HADOPI: refusons l’attaque des libertés pour le confort des majors!

Deux ans après la loi DADVSI, le gouvernement veut rajouter une nouvelle corde à son arc du tout répressif : la loi Création et Internet ou aussi appelée HADOPI (Haute Autorité de Diffusion des OEuvres et de Protection des droits sur Internet).

Ce projet de loi instaurerait un nouveau mécanisme, celui de la « riposte graduée ». En clair, les ayants droits pourraient désigner des agents assermentés qui saisiraient la HADOPI de toute infraction constatée, qui pourrait alors prononcer une peine de suspension de l’abonnement Internet allant jusqu’à un an ainsi que le paiement d’une amende.

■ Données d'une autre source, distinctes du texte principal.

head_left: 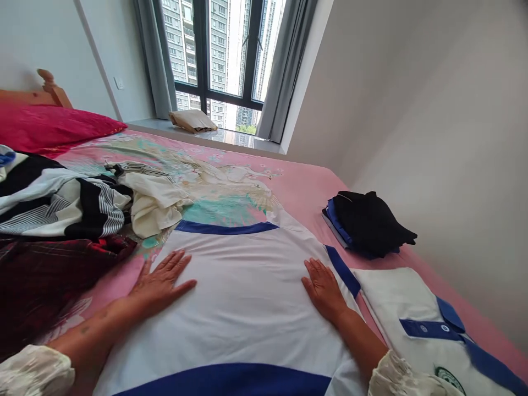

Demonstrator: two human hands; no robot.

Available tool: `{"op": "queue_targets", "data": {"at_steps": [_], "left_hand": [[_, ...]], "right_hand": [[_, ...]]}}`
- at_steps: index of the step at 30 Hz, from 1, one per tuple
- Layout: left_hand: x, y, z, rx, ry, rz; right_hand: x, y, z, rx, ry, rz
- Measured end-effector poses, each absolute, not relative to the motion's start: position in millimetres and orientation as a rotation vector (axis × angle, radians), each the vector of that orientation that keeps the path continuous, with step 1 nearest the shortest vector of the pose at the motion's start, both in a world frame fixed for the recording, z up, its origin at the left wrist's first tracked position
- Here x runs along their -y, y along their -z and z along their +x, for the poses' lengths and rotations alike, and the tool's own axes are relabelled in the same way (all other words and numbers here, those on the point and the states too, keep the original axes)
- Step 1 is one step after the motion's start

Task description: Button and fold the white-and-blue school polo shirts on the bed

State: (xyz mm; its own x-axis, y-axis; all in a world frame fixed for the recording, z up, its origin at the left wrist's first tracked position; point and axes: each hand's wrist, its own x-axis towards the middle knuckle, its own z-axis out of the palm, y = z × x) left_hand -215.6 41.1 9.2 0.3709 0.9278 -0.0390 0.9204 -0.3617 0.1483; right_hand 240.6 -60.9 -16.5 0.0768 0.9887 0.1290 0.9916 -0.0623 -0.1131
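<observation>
A white garment with blue bands (243,297) lies spread flat on the pink bedspread (297,187) in front of me. My left hand (163,278) rests flat on its left edge, fingers spread. My right hand (324,289) lies flat on its right side, fingers stretched out, just inside the blue side stripe. Neither hand holds anything.
A folded white shirt with blue collar (424,324) lies at the right. Behind it sits a folded black and blue stack (367,223). A heap of striped, cream and dark red clothes (70,214) fills the left. A red pillow (49,126) and window sill (231,137) are beyond.
</observation>
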Motion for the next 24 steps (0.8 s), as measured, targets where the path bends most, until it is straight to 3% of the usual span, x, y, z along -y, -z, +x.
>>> {"op": "queue_targets", "data": {"at_steps": [5,8,12,14,19,22,24], "left_hand": [[-65.2,-16.7,-263.0,-1.883,-0.212,2.466],[-64.0,-24.1,-228.6,-1.485,-0.379,2.730],[-72.1,-24.3,-178.8,-0.979,-0.156,2.767],[-92.9,-23.6,-176.9,-1.090,-0.035,2.677],[-154.4,-30.5,-208.6,-1.927,-0.044,2.244],[-144.4,-28.1,-196.6,-1.914,-0.188,2.370],[-117.4,-20.2,-178.5,-1.617,-0.272,2.608]], "right_hand": [[52.5,-0.7,234.3,2.000,-0.073,-2.188],[39.4,-27.2,200.8,2.066,-0.144,-1.996],[4.0,-40.1,162.4,2.443,-0.392,-1.512],[-23.4,-33.5,172.1,2.468,-0.450,-1.646],[-82.6,-22.5,228.9,1.932,-0.253,-2.447],[-79.4,-25.3,206.0,2.003,-0.140,-2.343],[-60.5,-24.3,170.8,2.245,-0.085,-2.032]]}}
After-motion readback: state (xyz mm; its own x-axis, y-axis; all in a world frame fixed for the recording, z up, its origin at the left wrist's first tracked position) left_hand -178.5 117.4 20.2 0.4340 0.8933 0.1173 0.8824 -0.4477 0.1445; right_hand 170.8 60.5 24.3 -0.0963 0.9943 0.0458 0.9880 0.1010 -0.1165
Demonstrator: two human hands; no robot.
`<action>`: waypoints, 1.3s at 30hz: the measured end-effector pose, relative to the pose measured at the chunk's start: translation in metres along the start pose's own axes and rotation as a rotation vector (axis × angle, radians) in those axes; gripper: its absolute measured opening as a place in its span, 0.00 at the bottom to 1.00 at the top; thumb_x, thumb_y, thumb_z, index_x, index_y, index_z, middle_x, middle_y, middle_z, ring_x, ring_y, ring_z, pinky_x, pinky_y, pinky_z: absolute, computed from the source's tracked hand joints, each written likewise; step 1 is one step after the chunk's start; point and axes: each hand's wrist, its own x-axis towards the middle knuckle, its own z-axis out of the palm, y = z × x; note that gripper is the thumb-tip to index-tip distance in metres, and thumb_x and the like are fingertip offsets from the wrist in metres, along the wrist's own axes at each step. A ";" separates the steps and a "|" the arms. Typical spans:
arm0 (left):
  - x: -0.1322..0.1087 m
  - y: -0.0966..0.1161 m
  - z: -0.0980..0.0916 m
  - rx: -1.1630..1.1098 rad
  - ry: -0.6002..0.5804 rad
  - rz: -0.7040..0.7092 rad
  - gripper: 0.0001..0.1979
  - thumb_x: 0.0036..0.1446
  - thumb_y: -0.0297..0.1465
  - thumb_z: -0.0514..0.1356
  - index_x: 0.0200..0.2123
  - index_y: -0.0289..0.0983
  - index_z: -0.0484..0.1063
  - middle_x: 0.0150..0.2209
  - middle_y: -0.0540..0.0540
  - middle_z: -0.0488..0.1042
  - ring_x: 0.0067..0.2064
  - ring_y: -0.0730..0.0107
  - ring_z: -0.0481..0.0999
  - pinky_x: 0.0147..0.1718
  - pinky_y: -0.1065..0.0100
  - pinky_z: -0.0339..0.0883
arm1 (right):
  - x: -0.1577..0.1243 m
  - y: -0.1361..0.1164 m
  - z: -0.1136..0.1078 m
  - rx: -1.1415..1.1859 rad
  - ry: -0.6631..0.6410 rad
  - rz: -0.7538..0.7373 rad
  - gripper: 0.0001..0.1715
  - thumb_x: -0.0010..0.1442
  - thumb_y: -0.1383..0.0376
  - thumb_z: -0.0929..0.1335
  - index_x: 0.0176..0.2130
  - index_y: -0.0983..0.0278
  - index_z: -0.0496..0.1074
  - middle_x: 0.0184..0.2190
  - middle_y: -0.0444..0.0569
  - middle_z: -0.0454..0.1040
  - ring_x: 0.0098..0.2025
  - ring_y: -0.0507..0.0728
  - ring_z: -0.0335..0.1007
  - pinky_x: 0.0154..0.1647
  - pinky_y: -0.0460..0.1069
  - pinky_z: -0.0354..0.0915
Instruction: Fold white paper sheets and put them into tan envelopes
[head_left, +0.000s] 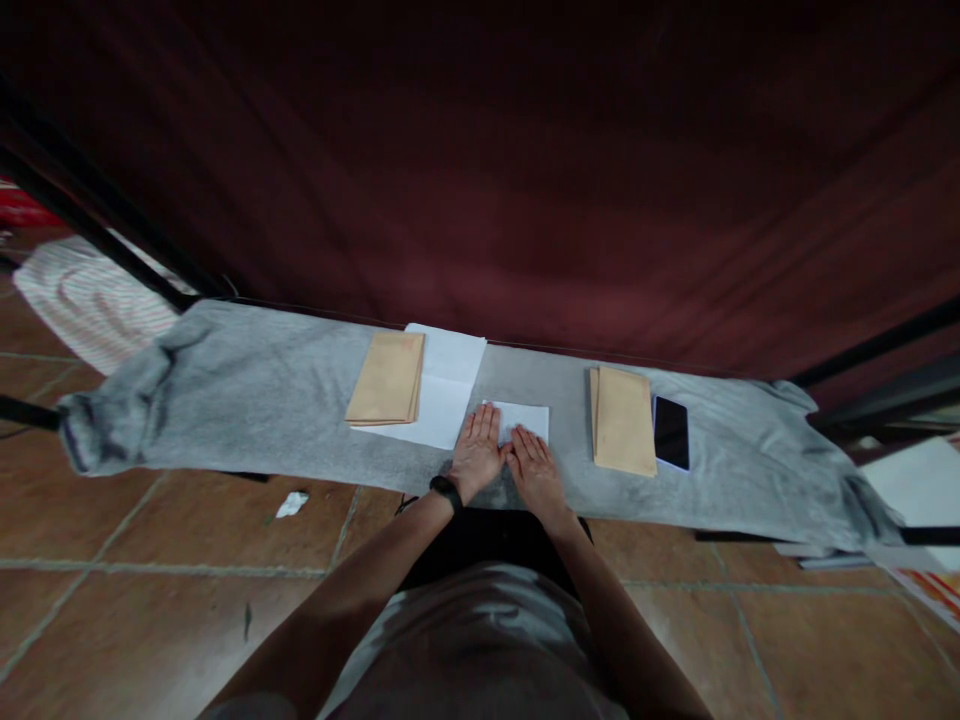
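A folded sheet of white paper (523, 413) lies on the grey cloth in front of me. My left hand (478, 448) presses flat over its left part, fingers stretched out. Over the near edge of the same sheet, my right hand (534, 468) also lies flat with its fingers extended, and the two thumbs meet. Part of the sheet is hidden under both hands. Left of them rest larger white sheets (450, 385), partly covered by a stack of brown envelopes (386, 378). Another stack of brown envelopes (625, 420) sits to the right.
Right of the second stack lies a dark-screened phone (671, 433). Grey cloth (255, 390) covers the narrow table, backed by a dark red curtain (510, 250). Black metal bars (877, 345) stand at both ends. A crumpled white scrap (292, 504) is on the tiled floor.
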 end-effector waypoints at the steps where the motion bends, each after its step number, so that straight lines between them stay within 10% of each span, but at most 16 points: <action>1: 0.000 0.000 0.000 -0.007 0.008 0.003 0.35 0.68 0.42 0.47 0.70 0.24 0.49 0.71 0.30 0.49 0.73 0.52 0.45 0.69 0.50 0.43 | -0.002 0.001 0.001 -0.015 0.003 0.006 0.29 0.73 0.62 0.56 0.67 0.70 0.60 0.67 0.57 0.61 0.69 0.60 0.57 0.69 0.58 0.53; 26: -0.009 0.000 -0.008 -0.021 0.014 -0.009 0.28 0.70 0.36 0.44 0.69 0.29 0.56 0.71 0.36 0.52 0.73 0.56 0.48 0.70 0.52 0.45 | -0.029 0.017 -0.004 -0.111 0.058 0.074 0.34 0.73 0.56 0.57 0.71 0.69 0.52 0.68 0.59 0.59 0.70 0.63 0.55 0.69 0.60 0.51; 39: -0.041 -0.013 -0.029 -0.089 0.016 0.362 0.25 0.70 0.40 0.51 0.66 0.37 0.61 0.69 0.41 0.60 0.70 0.62 0.56 0.69 0.54 0.51 | -0.028 0.015 -0.008 -0.121 0.052 0.068 0.33 0.73 0.57 0.57 0.70 0.70 0.52 0.69 0.59 0.59 0.70 0.63 0.55 0.69 0.60 0.51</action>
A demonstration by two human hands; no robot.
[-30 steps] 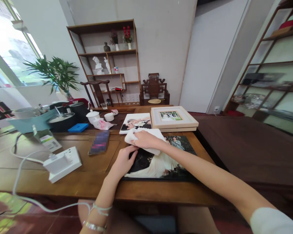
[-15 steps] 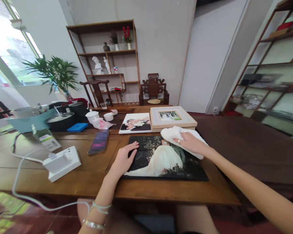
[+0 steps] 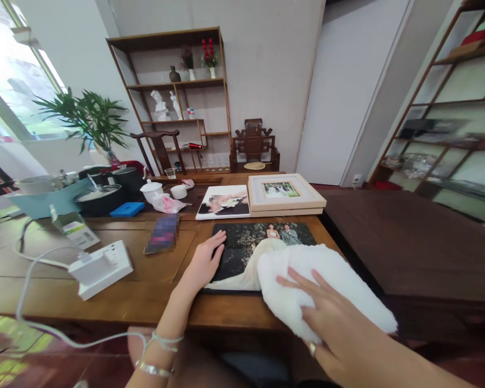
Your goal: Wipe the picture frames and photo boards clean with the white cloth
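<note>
A dark photo panel (image 3: 236, 250) with a wedding picture lies flat near the table's front edge. My left hand (image 3: 204, 261) rests on its left edge, fingers stretched out and holding nothing. In my right hand (image 3: 327, 307) is a white towel (image 3: 291, 264), gripped with the fingers bent into the cloth. The towel covers the panel's lower right part and hangs past the table's front edge. Behind the panel lie a smaller white-edged photo print (image 3: 222, 207) and light wooden picture frames (image 3: 286, 199), stacked.
To the left stand a white power strip (image 3: 101, 269) with a cable, a small open box (image 3: 75, 229) and a blurred-out phone-like item (image 3: 161, 233). Further back are a blue case (image 3: 127, 209), a white teapot (image 3: 151, 189) and a black pot (image 3: 99, 199). A brown surface (image 3: 396, 242) adjoins at right.
My right hand has drawn the towel from the panel's upper right toward me and down over its lower right. The couple in the picture now shows. My left hand has stayed in place.
</note>
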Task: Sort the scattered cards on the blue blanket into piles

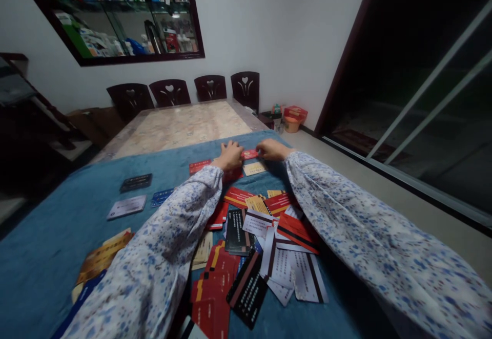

Ce projet de loi n’a qu’un seul objectif : défendre les intérêts financiers des grands majors du disque qui voient leur modèle économique s’effondrer, et criminaliser les usagers d’internet. Alors que l’opportunité de mettre un place un système économique via une licence globale, qui permettrait de rémunérer directement les artistes et de démocratiser l’accès à toutes les formes de culture, la droite continue d’avoir un temps de retard sur l’usage des nouvelles technologies.

Le Mouvement des Jeunes Socialistes appelle les parlementaires à s’opposer fortement à ce projet de loi et s’associe à l’appel du réseau des pirates (reseaudespirates.org) qui propose un pacte pour les libertés numériques. Et pour dire non à Hadopi, les jeunes socialistes se sont donnés rendez-vous à 18h30 devant l’assemblée pour une action coup de poing.

Préparez le changement: restez informés!

2 commentaires

  1. Défiplanéte

    28 avril 2010 à 17:11

    Je ne suis pas d’accord , cette loi est nécessaire selon moi pour protéger les jeunes artistes.
    On a beau critiquer les maisons de disques , mais ce sont elles qui permettent aux jeunes artistes de se lancer sur scéne.
    Elles leur fournit de l’équipement , des instruments ,des musiciens , que seuls ne pourrais pas se payer , elles leurs fabriquent une image et une réputation.
    Sans ça il serait extremement difficile pour eux de se propulser même avec beaucoup de volonté.
    La plupart des artistes se font connaitre sur un single , il est impossible de pouvoir organiser des concerts avec un catalogue quasi vide et cela les empecherais de vivre de leur musique.
    Les maison de disques peuvent leur permettre de réaliser des chansons , et de travailler avec des compositeurs rennomés qui leur serait inaccessible sans elles.

  2. Pafpif

    24 octobre 2010 à 14:49

    Défiplanéte, c’est très juste, mais à un moment nous devront faire un choix entre la confidentialité des communications électronique ou la surveillance des échanges inter-personnels (pour plus d’info taper DPI dans son moteur de recherche favoris). La loi création et internet a ouvert la boîte de Pandore. Il est temps de faire comprendre à Universal qu’il y a des limites qui, selon moi, ont été dépassées.